The European Parliament has passed a resolution calling China’s human rights abuses against the Muslim Uyghur minority as “crimes against humanity and a serious risk of genocide.”
The motion also named high-ranking Chinese officials responsible for policy in the Xinjiang region as potential targets under the EU’s human rights sanctions regime.
The EU condemned “in the strongest possible terms that the Uyghurs have been systematically oppressed by brutal measures including mass deportation, political indoctrination, family separation, restrictions of religious freedom, cultural destruction, and extensive use of surveillance.”
The resolution said “credible evidence about birth prevention measures and the separation of Uyghur children from their families amount to crimes against humanity and represent a serious risk of genocide.”
Lawmakers also passed a resolution that bans products made using forced labour from entering the EU market. China has been accused of detaining Uyghurs in forced labour camps.
Last year, the Uyghur Tribunal in London said China is trying to scrub the Uyghurs of their Muslim identity. Around 16,000 mosques were destroyed and Uyghurs were punished for attending mosques, praying, wearing headscarves and beards and not drinking alcohol or not eating pork.
After the publication of the Xinjiang Papers, it is impossible to deny the evidence: there is ethnic, religious and linguistic persecution against an entire people.
It is time to act, to take measures to protect the #Uyghur people https://t.co/x0N0mltXvU pic.twitter.com/I6TV8hJbDQ
— krls.eth / Carles Puigdemont (@KRLS) June 9, 2022
Uyghurs applaud resolution
The World Uyghur Congress (WUC) applauded the passing of the resolution.
“The Xinjiang Police Files have clearly been a wake up call for the European Parliament to sense the urgency of the situation and the need for effective action”, WUC President Dolkun Isa said.
“The EU and its Member States must now act upon these calls and do everything they can, in cooperation with governments and civil society worldwide, to end the Uyghur genocide”.
The Xinjiang police files, published by a consortium of media including the BBC last month, showed photographic evidence of the mass internment of Uyghurs.

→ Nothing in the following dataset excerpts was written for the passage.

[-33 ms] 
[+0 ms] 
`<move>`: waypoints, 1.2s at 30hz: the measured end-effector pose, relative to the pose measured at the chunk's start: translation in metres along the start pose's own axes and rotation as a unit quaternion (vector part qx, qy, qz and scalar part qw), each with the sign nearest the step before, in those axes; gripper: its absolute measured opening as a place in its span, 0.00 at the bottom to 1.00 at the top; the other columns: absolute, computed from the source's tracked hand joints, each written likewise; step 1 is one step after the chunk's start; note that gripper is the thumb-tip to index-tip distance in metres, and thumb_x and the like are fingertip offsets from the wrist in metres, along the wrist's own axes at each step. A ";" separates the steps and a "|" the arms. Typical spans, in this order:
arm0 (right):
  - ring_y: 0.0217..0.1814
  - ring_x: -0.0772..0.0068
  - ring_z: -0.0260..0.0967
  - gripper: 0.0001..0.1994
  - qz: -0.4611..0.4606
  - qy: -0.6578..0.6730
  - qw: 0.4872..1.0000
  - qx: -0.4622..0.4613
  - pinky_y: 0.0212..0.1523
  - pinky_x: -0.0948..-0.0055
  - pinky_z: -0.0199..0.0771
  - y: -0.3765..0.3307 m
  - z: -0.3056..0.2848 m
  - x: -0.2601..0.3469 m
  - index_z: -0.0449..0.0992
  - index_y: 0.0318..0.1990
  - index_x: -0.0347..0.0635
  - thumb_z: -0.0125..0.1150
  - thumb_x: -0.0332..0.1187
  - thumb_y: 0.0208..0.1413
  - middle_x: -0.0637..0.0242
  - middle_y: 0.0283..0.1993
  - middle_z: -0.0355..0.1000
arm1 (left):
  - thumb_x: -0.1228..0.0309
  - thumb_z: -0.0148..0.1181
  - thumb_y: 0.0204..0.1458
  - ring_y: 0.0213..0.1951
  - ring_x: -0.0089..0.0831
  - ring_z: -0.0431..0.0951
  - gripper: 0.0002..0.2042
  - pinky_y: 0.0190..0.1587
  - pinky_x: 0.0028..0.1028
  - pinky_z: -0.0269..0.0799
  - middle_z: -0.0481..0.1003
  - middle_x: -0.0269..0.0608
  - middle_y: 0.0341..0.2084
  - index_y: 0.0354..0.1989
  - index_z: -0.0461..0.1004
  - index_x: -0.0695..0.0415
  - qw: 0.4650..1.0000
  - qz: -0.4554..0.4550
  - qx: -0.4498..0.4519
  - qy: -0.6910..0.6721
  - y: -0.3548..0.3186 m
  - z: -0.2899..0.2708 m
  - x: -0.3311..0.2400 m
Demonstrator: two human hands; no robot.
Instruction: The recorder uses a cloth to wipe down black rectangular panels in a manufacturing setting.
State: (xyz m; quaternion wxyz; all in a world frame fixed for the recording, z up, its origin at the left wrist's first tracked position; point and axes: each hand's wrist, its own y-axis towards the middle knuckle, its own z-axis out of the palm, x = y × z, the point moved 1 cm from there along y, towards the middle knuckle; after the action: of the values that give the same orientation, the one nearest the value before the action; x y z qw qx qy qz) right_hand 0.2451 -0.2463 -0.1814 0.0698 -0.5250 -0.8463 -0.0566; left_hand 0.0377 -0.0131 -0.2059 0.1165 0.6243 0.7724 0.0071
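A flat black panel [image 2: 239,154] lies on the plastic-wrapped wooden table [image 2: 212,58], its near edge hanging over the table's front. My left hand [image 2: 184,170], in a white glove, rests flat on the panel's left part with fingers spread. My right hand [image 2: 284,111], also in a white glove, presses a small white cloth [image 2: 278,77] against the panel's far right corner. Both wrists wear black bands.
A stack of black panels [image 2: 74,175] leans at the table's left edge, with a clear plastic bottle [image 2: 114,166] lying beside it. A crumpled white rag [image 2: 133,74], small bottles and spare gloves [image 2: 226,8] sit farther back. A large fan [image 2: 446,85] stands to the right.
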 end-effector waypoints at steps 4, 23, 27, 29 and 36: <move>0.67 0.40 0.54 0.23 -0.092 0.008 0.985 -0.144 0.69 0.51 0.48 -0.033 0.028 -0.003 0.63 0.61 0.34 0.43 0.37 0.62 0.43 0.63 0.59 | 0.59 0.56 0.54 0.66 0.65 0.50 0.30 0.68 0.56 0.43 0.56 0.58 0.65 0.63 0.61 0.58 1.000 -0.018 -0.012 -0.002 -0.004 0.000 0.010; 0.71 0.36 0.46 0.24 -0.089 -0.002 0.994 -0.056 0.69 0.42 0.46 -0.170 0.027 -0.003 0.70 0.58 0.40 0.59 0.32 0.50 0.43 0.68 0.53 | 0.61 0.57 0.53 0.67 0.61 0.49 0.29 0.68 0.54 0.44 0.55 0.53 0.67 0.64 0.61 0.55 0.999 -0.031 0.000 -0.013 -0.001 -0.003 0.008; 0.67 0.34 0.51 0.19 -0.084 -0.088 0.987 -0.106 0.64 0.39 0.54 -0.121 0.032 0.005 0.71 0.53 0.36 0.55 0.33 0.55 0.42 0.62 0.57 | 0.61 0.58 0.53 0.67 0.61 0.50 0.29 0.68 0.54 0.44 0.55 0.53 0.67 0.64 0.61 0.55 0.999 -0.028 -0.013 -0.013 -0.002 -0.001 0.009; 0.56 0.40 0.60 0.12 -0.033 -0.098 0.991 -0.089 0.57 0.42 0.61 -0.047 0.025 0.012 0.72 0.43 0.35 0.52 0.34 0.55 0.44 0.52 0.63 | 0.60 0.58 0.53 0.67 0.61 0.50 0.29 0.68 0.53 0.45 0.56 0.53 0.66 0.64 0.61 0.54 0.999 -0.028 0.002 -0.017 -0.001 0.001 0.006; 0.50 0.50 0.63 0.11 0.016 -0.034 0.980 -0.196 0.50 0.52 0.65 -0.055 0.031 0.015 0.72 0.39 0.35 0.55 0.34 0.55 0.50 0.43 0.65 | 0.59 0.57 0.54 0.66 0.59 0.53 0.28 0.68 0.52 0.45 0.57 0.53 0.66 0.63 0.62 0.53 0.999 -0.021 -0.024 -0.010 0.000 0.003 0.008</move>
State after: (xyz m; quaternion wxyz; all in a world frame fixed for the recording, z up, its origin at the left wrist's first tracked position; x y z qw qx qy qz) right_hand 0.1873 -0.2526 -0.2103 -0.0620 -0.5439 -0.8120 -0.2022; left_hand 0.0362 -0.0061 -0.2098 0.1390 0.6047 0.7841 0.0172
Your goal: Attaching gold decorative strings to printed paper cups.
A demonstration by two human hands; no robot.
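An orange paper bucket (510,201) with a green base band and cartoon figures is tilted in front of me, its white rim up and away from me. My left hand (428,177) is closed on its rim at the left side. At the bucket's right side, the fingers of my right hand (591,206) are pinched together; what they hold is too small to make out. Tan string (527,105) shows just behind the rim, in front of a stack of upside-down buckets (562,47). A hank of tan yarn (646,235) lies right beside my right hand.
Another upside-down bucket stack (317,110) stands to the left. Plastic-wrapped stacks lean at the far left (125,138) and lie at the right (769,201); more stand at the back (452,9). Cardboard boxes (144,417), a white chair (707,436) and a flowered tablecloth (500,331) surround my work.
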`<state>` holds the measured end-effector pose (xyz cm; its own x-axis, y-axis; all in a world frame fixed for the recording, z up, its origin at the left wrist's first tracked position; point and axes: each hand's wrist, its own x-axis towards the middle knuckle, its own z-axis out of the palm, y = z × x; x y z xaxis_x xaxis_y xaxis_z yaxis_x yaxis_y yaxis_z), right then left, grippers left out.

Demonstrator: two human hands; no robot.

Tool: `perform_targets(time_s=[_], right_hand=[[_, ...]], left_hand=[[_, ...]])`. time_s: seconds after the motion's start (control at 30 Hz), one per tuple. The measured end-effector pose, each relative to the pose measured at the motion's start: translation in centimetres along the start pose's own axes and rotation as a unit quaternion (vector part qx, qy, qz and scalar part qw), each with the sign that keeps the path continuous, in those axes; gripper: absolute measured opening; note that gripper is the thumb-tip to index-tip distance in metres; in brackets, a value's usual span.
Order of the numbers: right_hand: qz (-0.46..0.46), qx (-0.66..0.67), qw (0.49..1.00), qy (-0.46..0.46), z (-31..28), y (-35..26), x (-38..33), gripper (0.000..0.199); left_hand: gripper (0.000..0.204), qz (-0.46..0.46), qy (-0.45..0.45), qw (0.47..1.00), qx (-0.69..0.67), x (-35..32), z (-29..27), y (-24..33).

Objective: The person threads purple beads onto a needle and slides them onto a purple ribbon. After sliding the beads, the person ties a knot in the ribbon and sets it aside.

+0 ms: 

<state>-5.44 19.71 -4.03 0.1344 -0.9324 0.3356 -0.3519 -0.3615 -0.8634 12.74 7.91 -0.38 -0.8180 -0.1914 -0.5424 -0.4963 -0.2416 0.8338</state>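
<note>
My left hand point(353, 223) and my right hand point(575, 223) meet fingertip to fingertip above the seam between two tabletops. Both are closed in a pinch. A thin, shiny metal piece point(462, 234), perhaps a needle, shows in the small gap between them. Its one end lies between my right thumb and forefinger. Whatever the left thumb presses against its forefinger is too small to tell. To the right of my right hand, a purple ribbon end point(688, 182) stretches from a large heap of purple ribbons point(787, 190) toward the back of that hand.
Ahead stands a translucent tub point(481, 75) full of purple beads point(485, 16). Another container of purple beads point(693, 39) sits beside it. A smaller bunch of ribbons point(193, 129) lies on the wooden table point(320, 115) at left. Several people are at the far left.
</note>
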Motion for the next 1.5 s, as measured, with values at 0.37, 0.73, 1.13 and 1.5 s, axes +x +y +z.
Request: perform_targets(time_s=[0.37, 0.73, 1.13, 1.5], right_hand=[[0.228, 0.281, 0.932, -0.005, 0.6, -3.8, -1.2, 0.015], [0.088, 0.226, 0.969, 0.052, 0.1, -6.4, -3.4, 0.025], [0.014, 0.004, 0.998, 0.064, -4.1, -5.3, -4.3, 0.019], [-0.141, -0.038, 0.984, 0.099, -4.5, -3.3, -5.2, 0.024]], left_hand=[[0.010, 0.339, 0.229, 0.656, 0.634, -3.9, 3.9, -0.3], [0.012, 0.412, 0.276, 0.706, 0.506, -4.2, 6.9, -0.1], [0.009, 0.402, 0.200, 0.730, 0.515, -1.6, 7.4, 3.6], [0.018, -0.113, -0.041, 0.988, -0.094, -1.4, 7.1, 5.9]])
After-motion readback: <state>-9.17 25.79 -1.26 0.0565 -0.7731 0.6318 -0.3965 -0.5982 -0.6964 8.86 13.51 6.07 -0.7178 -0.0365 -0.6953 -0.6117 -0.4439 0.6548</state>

The European Parliament also demanded that UN human rights chief Michelle Bachelet release a long-awaited report on human rights violations in the region. It said Bachelet “failed to clearly hold the Chinese government accountable” during her recent visit ti Xinjiang.
It comes as 39 international academics accused the UN human rights chief of having “ignored or contradicted academic findings on abuses in Xinjiang with her statements on the region.”
The European Parliament follows the US, UK and other western governments in calling the repression in Xinjiang as a crime against humanity and for meeting the legal definition of a genocide.
Around 1.8 million Uyghurs and other Turkic minorities have been held in detention camps since 2017. Despite the mounting evidence, Beijing still denies mistreating Muslims and says the camps are vocational training centres.